**ASSIGNMENT:** Transcribe the entries exactly; images are not part of the copy.

=== Section Start ===

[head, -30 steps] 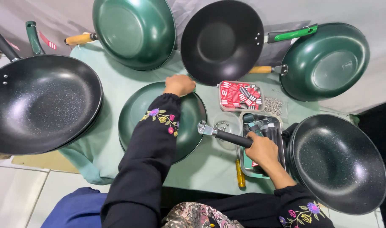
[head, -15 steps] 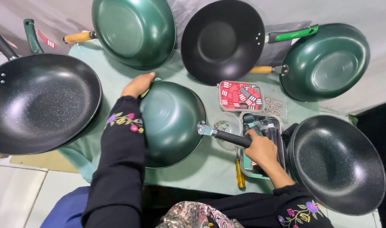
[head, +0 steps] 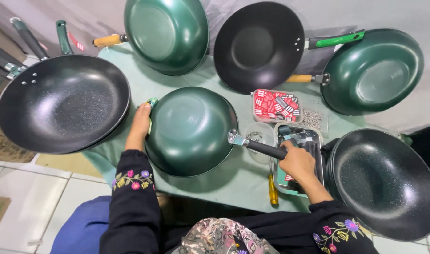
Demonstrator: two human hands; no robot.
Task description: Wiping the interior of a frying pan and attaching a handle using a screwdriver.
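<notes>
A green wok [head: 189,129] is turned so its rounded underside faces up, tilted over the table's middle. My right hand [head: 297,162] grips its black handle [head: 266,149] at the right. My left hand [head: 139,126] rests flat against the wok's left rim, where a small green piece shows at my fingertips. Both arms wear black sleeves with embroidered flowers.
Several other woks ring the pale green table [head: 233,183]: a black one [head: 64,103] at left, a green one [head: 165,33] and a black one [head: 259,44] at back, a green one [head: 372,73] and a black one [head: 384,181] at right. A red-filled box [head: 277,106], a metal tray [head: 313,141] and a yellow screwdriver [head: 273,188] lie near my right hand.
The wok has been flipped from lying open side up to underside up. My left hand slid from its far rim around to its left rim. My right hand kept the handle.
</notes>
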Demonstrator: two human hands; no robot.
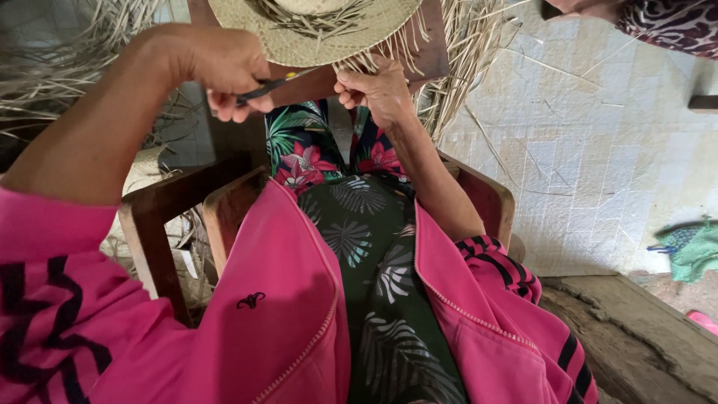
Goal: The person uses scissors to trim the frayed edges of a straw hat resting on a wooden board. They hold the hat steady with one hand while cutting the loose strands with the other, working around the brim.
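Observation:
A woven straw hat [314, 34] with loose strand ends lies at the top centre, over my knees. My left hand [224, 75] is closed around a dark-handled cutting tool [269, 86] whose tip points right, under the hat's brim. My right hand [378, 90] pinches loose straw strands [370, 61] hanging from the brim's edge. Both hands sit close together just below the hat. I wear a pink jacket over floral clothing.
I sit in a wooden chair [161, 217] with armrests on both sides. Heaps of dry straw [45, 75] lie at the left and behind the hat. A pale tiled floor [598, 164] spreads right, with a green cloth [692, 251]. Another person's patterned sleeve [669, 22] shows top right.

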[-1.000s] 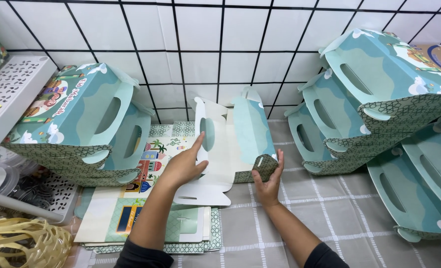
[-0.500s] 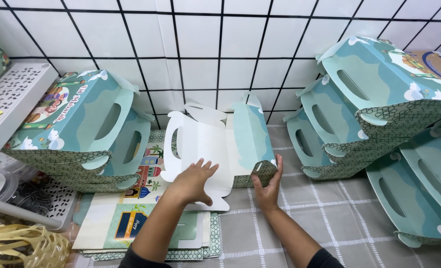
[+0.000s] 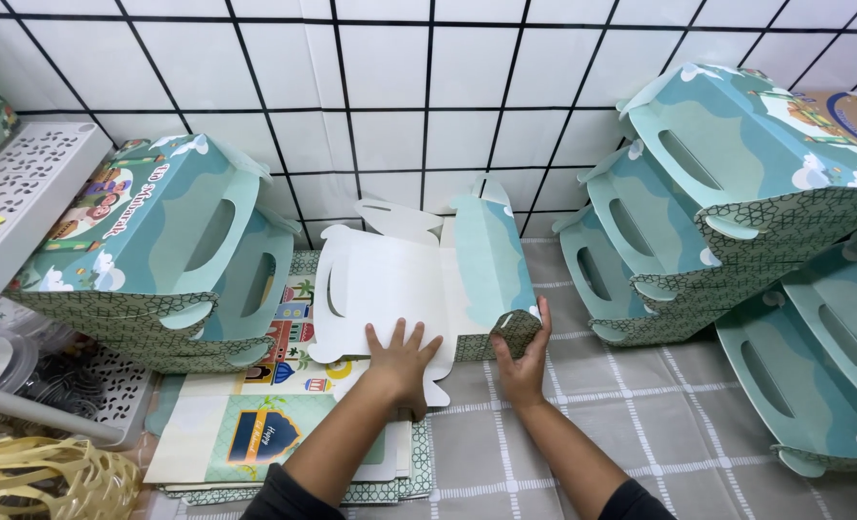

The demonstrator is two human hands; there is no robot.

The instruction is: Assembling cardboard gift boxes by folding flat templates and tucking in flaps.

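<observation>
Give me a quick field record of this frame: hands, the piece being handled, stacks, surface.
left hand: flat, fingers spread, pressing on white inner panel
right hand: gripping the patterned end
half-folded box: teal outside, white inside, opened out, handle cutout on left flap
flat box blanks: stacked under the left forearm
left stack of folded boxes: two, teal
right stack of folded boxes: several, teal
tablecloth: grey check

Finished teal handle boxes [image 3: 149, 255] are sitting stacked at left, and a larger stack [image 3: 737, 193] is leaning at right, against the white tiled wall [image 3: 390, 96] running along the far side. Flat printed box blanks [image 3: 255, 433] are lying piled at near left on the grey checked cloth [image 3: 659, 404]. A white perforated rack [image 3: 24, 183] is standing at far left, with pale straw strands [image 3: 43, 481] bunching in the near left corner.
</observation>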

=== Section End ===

**ANSWER SPACE:**
[head, -30 steps] 
[head, -15 steps] 
[head, +0 steps] 
Demonstrator: two human hands; no robot.
Task description: Wiping the interior of a frying pan and attaching a handle using a screwdriver.
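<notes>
A green wok [head: 189,129] is turned so its rounded underside faces up, tilted over the table's middle. My right hand [head: 297,162] grips its black handle [head: 266,149] at the right. My left hand [head: 139,126] rests flat against the wok's left rim, where a small green piece shows at my fingertips. Both arms wear black sleeves with embroidered flowers.
Several other woks ring the pale green table [head: 233,183]: a black one [head: 64,103] at left, a green one [head: 165,33] and a black one [head: 259,44] at back, a green one [head: 372,73] and a black one [head: 384,181] at right. A red-filled box [head: 277,106], a metal tray [head: 313,141] and a yellow screwdriver [head: 273,188] lie near my right hand.
The wok has been flipped from lying open side up to underside up. My left hand slid from its far rim around to its left rim. My right hand kept the handle.
</notes>
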Demonstrator: two human hands; no robot.
Goal: The person uses scissors to trim the frayed edges of a straw hat resting on a wooden board. They hold the hat steady with one hand while cutting the loose strands with the other, working around the brim.
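Observation:
A woven straw hat [314, 34] with loose strand ends lies at the top centre, over my knees. My left hand [224, 75] is closed around a dark-handled cutting tool [269, 86] whose tip points right, under the hat's brim. My right hand [378, 90] pinches loose straw strands [370, 61] hanging from the brim's edge. Both hands sit close together just below the hat. I wear a pink jacket over floral clothing.
I sit in a wooden chair [161, 217] with armrests on both sides. Heaps of dry straw [45, 75] lie at the left and behind the hat. A pale tiled floor [598, 164] spreads right, with a green cloth [692, 251]. Another person's patterned sleeve [669, 22] shows top right.
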
[-1.000s] 
[-0.500s] 
[+0.000s] 

The demonstrator is two human hands; there is no robot.

The instruction is: Assembling cardboard gift boxes by folding flat templates and tucking in flaps.

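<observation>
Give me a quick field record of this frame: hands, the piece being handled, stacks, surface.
left hand: flat, fingers spread, pressing on white inner panel
right hand: gripping the patterned end
half-folded box: teal outside, white inside, opened out, handle cutout on left flap
flat box blanks: stacked under the left forearm
left stack of folded boxes: two, teal
right stack of folded boxes: several, teal
tablecloth: grey check

Finished teal handle boxes [image 3: 149, 255] are sitting stacked at left, and a larger stack [image 3: 737, 193] is leaning at right, against the white tiled wall [image 3: 390, 96] running along the far side. Flat printed box blanks [image 3: 255, 433] are lying piled at near left on the grey checked cloth [image 3: 659, 404]. A white perforated rack [image 3: 24, 183] is standing at far left, with pale straw strands [image 3: 43, 481] bunching in the near left corner.
</observation>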

The output contains the complete answer to the exercise.